● Problem: Find all lines with the word "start" in the material, then copy them.

● Data section:
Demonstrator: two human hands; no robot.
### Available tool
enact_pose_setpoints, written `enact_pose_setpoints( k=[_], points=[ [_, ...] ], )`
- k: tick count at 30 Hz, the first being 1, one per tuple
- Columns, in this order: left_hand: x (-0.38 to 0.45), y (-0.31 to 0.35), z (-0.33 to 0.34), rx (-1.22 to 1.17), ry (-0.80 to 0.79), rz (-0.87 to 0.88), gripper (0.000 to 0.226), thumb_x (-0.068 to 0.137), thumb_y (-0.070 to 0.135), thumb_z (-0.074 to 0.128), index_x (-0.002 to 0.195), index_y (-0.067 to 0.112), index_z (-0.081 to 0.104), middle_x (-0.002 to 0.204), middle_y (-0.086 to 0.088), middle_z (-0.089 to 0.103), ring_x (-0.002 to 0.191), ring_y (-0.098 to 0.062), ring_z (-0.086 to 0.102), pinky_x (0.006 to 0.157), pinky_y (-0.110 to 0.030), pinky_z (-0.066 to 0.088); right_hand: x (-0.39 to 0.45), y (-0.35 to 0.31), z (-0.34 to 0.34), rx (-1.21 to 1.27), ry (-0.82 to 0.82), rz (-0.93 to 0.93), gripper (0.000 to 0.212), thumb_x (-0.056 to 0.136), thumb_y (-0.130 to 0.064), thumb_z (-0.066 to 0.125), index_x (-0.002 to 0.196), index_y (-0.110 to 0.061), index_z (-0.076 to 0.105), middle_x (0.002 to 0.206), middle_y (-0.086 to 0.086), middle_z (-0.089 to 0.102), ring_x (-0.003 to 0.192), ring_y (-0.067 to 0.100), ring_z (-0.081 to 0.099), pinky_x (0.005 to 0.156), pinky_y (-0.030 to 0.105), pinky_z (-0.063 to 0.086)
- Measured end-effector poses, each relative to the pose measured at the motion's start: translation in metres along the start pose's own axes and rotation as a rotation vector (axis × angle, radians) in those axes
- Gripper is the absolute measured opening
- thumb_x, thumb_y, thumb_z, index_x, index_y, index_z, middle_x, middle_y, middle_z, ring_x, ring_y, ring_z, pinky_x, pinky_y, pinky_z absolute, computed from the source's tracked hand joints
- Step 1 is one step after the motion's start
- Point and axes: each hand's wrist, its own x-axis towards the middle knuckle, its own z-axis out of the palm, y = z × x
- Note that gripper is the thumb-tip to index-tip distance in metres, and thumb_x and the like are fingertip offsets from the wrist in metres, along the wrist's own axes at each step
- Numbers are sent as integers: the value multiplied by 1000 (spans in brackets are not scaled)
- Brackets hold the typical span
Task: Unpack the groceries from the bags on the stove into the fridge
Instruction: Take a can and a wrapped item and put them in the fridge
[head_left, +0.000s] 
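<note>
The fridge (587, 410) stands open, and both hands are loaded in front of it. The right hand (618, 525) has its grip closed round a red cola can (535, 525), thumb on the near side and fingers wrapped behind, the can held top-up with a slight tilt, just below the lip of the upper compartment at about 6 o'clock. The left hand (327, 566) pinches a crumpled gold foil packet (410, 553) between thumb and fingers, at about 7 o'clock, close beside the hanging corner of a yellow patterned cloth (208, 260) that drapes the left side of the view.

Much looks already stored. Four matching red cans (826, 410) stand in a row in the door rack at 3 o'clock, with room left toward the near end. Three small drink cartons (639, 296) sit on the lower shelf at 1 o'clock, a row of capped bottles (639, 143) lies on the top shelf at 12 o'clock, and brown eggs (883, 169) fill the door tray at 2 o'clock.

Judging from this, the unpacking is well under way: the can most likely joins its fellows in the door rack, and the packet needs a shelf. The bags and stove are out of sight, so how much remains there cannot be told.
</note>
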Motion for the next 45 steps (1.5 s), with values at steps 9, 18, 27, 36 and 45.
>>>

● Answer to this problem:
- Measured end-effector poses, each relative to the pose measured at the motion's start: translation in metres along the start pose's own axes and rotation as a rotation vector (axis × angle, radians) in those axes
- Step 1 is one step after the motion's start

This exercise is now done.